Esta pauta deve ser abraçada pelos movimentos sociais, sindicais e estudantis.  Sabemos que a escola sozinha não é responsável por assumir uma postura ativa para reverter este quadro. A complexidade destes temas obriga que existam políticas públicas entrelaçadas entre os órgãos de defesa da criança e adolescentes, da Saúde e Educação. Mas isso não a exime de discutir e dar seus passos.

A votação do STF deve ser dedicada também a cada docente que foi perseguido, provocado, processado, demitido…
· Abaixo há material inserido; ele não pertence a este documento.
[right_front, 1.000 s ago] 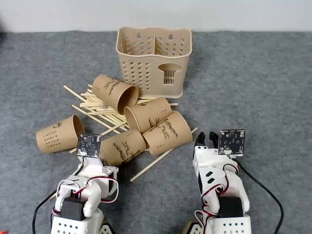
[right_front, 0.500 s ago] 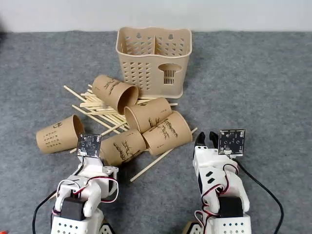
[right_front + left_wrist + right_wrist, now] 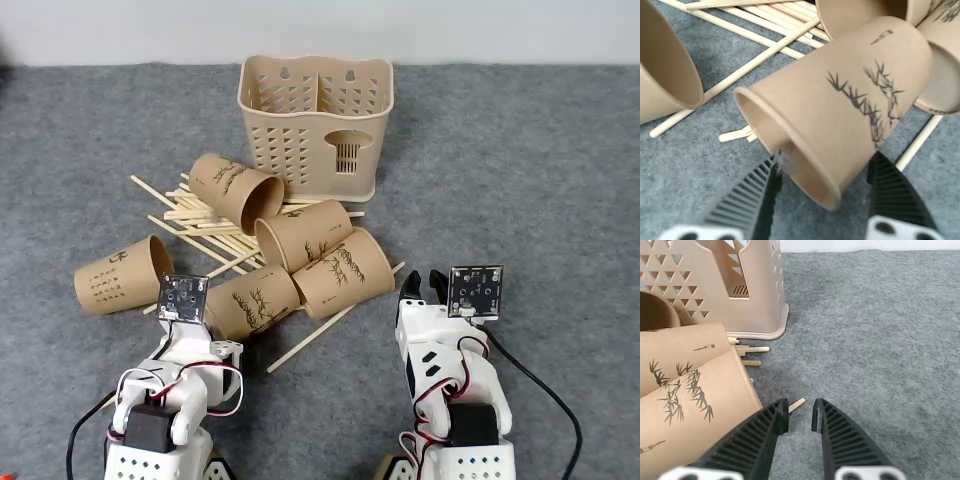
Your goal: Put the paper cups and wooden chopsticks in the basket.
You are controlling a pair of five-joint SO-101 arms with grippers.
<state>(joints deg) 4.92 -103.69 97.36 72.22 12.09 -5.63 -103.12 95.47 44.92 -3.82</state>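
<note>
The high view lays out the upright basket (image 3: 315, 120) at the far side of the grey mat (image 3: 520, 180), with five paper cups (image 3: 300, 235) on their sides over scattered wooden chopsticks (image 3: 195, 222) just before it. The left wrist view adds the left gripper (image 3: 827, 160), its fingers spread wide either side of the nearest cup (image 3: 840, 100) at its open rim. The right wrist view shows the right gripper (image 3: 800, 415) narrowly parted on nothing, a chopstick tip (image 3: 796, 404) just ahead.

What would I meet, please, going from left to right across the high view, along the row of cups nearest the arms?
Far-left cup → cup in front of the left arm → cup nearest the right arm → right tool.
</note>
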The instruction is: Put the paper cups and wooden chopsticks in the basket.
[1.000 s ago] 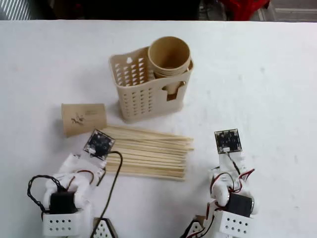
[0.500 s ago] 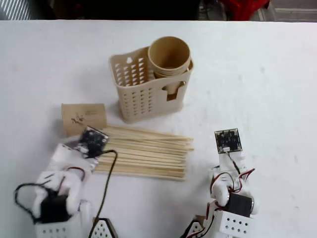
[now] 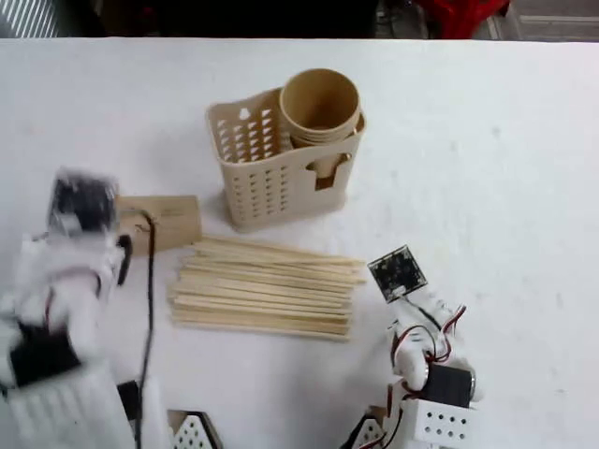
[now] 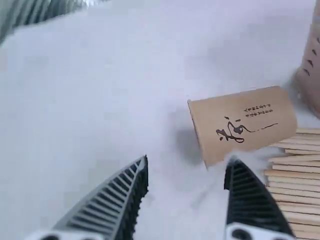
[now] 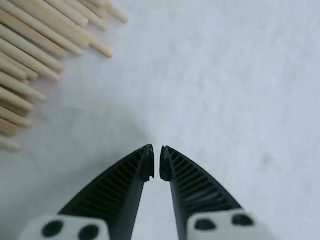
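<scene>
Currently: Station Status

The basket (image 3: 271, 178) stands upright on the bench (image 3: 487, 140) and serves as the reference point. A stack of paper cups (image 3: 320, 103) sits inside the basket, at the end farther from the loose paper cup (image 4: 242, 125).

The loose paper cup lies on its side on the bench, beside the basket and apart from it. Its mouth faces away from the basket.

The wooden chopsticks (image 3: 267, 285) lie in a flat bundle on the bench in front of the basket, on the arms' side. One end of the bundle lies close to the loose paper cup.

The left hand (image 4: 189, 160) is spread and holds nothing. It sits at the mouth end of the loose paper cup, farther from the basket than the cup. One fingertip is near the cup's rim.

The right hand (image 5: 156, 148) is pressed together, with only a sliver between the tips, and pinches nothing. It sits over bare bench in front of the basket, just past the chopstick ends on the side away from the loose paper cup.
</scene>
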Action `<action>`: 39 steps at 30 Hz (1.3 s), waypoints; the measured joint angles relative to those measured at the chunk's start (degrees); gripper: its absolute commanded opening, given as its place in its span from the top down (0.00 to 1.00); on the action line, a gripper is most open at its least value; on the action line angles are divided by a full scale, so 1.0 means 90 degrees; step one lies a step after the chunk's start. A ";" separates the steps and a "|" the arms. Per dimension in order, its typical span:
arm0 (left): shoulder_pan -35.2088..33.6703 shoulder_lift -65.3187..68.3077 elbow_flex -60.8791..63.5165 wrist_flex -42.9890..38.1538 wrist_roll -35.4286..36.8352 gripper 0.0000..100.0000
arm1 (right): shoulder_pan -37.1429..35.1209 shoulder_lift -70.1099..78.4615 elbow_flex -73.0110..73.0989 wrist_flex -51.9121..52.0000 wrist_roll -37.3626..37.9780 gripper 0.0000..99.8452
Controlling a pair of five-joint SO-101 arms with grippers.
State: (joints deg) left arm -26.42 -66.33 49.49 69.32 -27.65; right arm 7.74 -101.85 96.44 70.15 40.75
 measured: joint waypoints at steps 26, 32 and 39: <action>-0.0049 0.7287 -0.3321 -0.0215 0.1465 0.68 | 0.0000 0.0000 0.0000 0.0000 0.0010 0.96; 0.0274 0.7453 -0.3370 -0.0440 0.1465 0.68 | 0.0000 0.0000 0.0000 0.0000 0.0010 0.96; 0.0830 0.7590 -0.3350 -0.0440 0.1446 0.68 | 0.0000 0.0000 0.0000 0.0000 0.0010 0.96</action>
State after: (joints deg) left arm -18.95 1.98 19.34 65.36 -14.64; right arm 7.74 -101.85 96.44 70.15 40.84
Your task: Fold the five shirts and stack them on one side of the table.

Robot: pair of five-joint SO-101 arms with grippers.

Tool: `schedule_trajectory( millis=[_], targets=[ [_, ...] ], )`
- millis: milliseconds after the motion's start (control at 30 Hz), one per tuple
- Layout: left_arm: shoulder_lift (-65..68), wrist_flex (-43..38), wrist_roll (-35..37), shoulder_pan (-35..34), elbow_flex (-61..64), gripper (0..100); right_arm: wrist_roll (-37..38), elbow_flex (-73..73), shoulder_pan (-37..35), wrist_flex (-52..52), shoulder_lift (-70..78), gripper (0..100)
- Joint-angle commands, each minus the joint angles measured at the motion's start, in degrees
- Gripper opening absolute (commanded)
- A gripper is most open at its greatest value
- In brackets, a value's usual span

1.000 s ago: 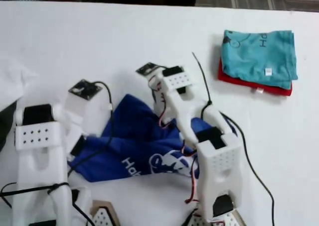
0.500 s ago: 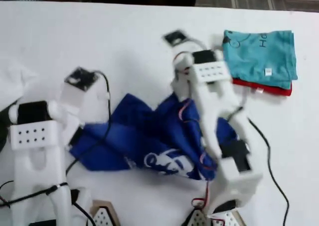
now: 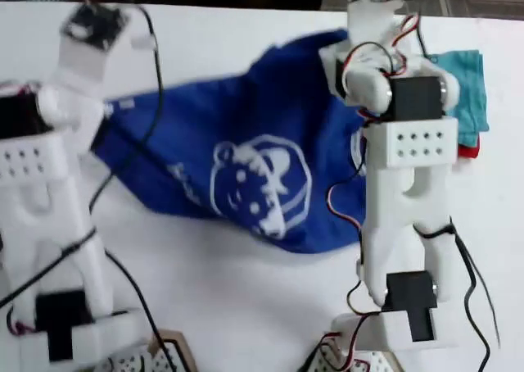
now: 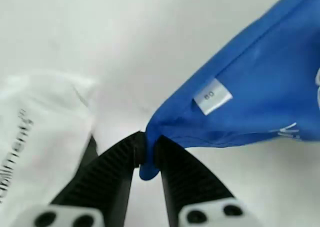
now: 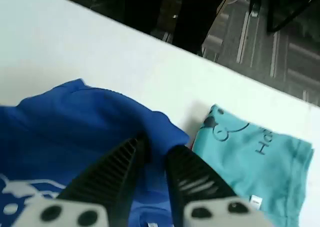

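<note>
Blue shirt [image 3: 246,167] stretched out over the table [image 3: 246,306], printed side up, held at both ends. Left arm [image 3: 45,167]: jaws closed tight on the blue shirt's corner, close to its white size tag [image 4: 212,95]. Right arm [image 3: 407,192]: jaws pinching the blue shirt's opposite edge. Folded teal shirt [image 5: 250,147] sits on a folded red shirt [image 3: 467,149], just beside the blue shirt's right-arm end. White cloth [image 4: 40,122] near the blue shirt's left-arm corner.
</note>
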Motion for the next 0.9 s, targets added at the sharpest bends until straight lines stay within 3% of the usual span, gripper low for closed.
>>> schedule_trajectory(
  millis=[0, 200, 500, 867],
  targets=[
    [0.09, 1.23, 0.97, 1.32, -7.6, 2, -0.44, -8.35, 0.22, 6.64, -3.82, 1.9],
    [-5.98, 1.23, 0.88, 1.85, 1.01, 2, -0.18, -15.38, 0.48, 14.81, -3.91, 1.9],
    [-17.85, 0.7, 0.79, 1.58, 1.27, 2, -0.44, -28.57, 0.66, 15.25, -3.91, 1.9],
    [-31.03, -7.21, 0.88, 1.49, 1.27, 2, -0.18, -46.15, 0.66, 15.78, -3.91, 1.9]
  ],
)
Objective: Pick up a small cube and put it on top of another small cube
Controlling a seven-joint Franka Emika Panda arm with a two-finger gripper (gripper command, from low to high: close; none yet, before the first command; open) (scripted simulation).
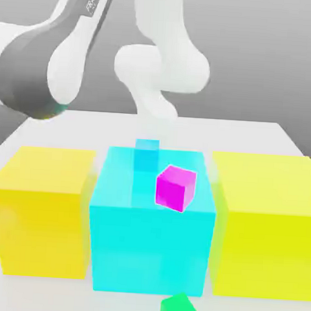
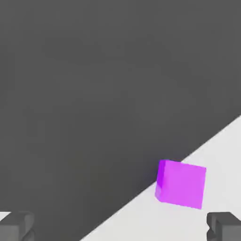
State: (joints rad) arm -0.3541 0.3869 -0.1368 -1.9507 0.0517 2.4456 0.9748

É necessária uma política consciente de inclusão destes temas que se referem à saúde nos currículos escolares, de acordo com cada fase de desenvolvimento de crianças e adolescentes. Combinado a isso, é fundamental a formação dos docentes em universidades públicas, para que as aulas se apoiem em conhecimento científico com metodologia pedagógica.

Portanto, cabe a nós darmos ampla visibilidade ao que foi reconquistado no STF e exigir, no quesito da sexualidade, a retomada na adoção dos Parâmetros Curriculares Nacionais (que seguem válidos!!!) para sustentação deste tema nas escolas.

Faz-se então urgente um chamado a um debate nacional, democrático, e a preparação de materiais para subsidiar as discussões numa parceria entre entidades e universidades públicas. Aliás, estas devem ser parceiras nesta empreitada, com criação e extensão de programas de educação sexual em todo o país.

A votação do STF deve ser dedicada também a cada docente que foi perseguido, provocado, processado, demitido, tendo suas vidas e saúde destroçadas. A luta não foi em vão. Eles estavam do lado certo da história.